Und um Ihnen ein weiteres Beispiel zu geben: In Afrika ist es einfach eine Tradition, dass man Abschied von den Toten nimmt, indem man ihren Leichnam, indem man ihren toten Körper noch einmal sieht. Und ich habe sehr viele Menschen verloren, die mir sehr nahe standen, aber ich konnte nicht richtig Abschied von ihnen nehmen, weil ich sie nicht mehr gesehen habe. Und das ist es, was es einem so schwer macht, dieses Exil zu leben, das sich dann auch noch von Land zu Land verändert.

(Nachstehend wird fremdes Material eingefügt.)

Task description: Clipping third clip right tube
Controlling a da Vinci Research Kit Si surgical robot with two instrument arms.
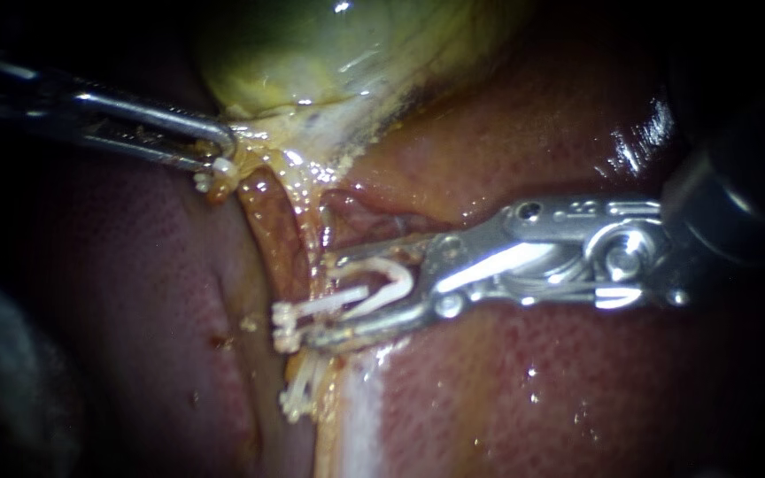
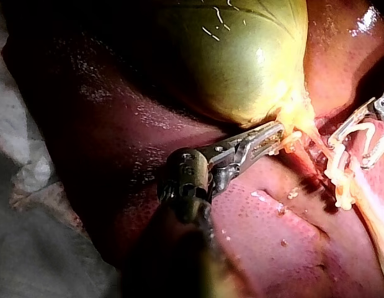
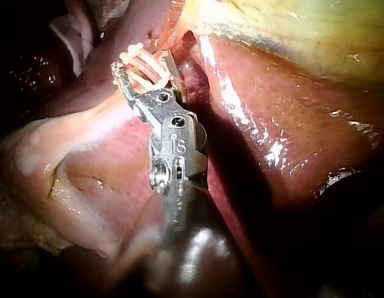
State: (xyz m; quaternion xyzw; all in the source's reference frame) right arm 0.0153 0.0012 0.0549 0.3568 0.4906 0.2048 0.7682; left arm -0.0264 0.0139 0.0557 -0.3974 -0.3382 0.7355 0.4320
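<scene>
Endoscope: left instrument (image 1: 220,161), hand clamped on the gallbladder (image 1: 329,62) neck. Right instrument (image 1: 316,298), hand gripping the clip (image 1: 374,288). The clip is white, V-shaped and spread open, legs astride the tube (image 1: 276,235) over the liver (image 1: 533,389). Lower clips (image 1: 298,398) sit on the tube just below. Left wrist: hand on the yellow neck tissue, clip well ahead of it. Right wrist: clip (image 3: 145,65) held in the hand, beaded leg ends showing.

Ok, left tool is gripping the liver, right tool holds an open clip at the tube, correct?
No: the left tool grips the gallbladder at its neck, not the liver, as the endoscope view shows. The right tool does hold an open clip at the tube.
</scene>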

Und dann fehlt man eben der Familie, man ist einfach nicht da, man nimmt nicht daran teil, wie sich sein Land weiterentwickelt. Und es ist sehr viel Einsamkeit und man hat nicht immer Menschen, mit denen man über diese Einsamkeit sprechen kann. Und dann hat sich wie gesagt mein Exil auch immer anders gestaltet, egal wo ich war. In Frankreich beispielsweise hatte ich nun keine größeren Sprachprobleme, diese Sprachprobleme habe ich jetzt beispielsweise in Österreich oder in Deutschland. Und trotz all dieser schmerzvollen Erfahrungen habe ich schon das Gefühl, auch gewachsen zu sein, habe ich schon das Gefühl, auch eine größere Verantwortung eingenommen zu haben.
Scholl: Fiston Mwanza Mujila, der Schriftsteller aus dem Kongo, wir danken Ihnen für Ihren Besuch und wünschen Ihnen alles Gute!
Mujila: Danke schön, merci!
Scholl: Und dieses Gespräch mit Fiston Mwanza Mujila hat Jörg Taszman für uns übersetzt.